• Human rights: the EU could do more, the report says (Photo: European Commission)

Amnesty says EU minimalist on human rights role

24.05.06 @ 09:50

By Lucia Kubosova

BRUSSELS - The 2006 Amnesty International report criticises the EU for a "minimalist concept of its domestic human rights role," while highlighting the harmful effects of tough UK counter-terrorism laws.

The annual report analysing the situation in 150 countries, published on Tuesday (24 May), says western governments continued to violate human rights in the name of security, including through torture.

Amnesty's secretary general Irene Khan commented "You cannot extinguish fire with petrol."

Great Britain received special criticism for "some of the toughest anti-terrorism laws in the region" and for its practise of signing deals with countries like Lebanon, Jordan, and Libya to deport terror suspects despite reports they would be tortured or killed there.

Ms Khan scorned the diplomatic assurance from those countries that London is using to defend its policies, asking authorities to look at their human rights records and decide "whether these diplomatic assurances are worth the paper they are written on."

Amnesty also slammed Cyprus, Greece, Italy, Kazakhstan, Malta, Russia and Spain for "unlawfully" expelling asylum seekers before their claims could be heard.

"The fact that EU member states were among those doing this illustrated the EU's failure to acknowledge that it faced a crisis of protection, rather than of asylum," writes the report.

Other cases of concern by the human rights group involved racism and discrimination, mainly against Jews, Muslims and Roma across Europe, but also intolerance against lesbians and gays in Latvia, Poland and Romania.

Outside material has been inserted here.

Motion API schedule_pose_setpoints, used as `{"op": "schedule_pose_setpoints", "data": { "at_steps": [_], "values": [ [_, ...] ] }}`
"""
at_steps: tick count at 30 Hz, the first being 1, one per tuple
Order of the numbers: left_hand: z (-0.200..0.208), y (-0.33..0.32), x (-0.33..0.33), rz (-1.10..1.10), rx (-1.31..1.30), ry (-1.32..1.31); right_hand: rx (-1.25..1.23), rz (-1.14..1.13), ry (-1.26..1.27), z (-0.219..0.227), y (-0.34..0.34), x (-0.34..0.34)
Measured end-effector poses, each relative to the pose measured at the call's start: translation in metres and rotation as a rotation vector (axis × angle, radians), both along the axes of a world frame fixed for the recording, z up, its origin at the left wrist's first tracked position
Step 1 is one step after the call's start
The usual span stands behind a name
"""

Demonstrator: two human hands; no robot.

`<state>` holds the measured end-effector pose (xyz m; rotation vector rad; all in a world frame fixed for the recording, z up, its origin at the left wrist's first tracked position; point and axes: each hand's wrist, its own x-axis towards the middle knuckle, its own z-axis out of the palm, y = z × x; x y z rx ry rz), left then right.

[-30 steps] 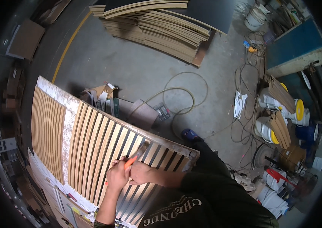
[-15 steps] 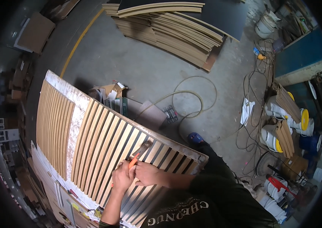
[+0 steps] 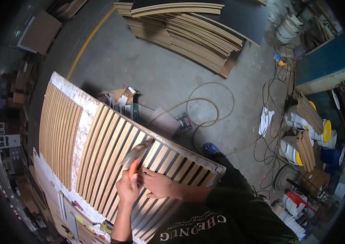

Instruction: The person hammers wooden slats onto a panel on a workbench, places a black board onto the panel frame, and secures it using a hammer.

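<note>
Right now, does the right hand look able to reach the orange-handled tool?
Probably yes: the right hand is close beside the orange-handled tool, with no obstacle visible except the left hand, which grips it.

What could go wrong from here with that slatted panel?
The orange-handled tool in the left hand is close to the right hand; a slip might hurt it. Its blurred grey head is over the pale slats, so it may mark them. The hose loops near the blue shoe, a possible trip hazard.
</note>
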<state>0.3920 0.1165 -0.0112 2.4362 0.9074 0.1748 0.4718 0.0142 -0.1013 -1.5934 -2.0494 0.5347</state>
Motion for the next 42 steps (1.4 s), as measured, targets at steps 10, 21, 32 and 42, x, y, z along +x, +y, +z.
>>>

The human rights group stressed that "While the process of accession to the EU continued to encourage human rights progress in some states, institutionally the EU continued to have a minimalist concept of its domestic human rights role."

It added that the proposed new Agency for Fundamental Rights could become "a significant step forward in overcoming EU complacency towards observance and fulfilment of human rights within its own borders."

But the process of its drafting "has showed a limited and ad hoc approach to human rights policy – with abuses by member states largely excluded from its remit."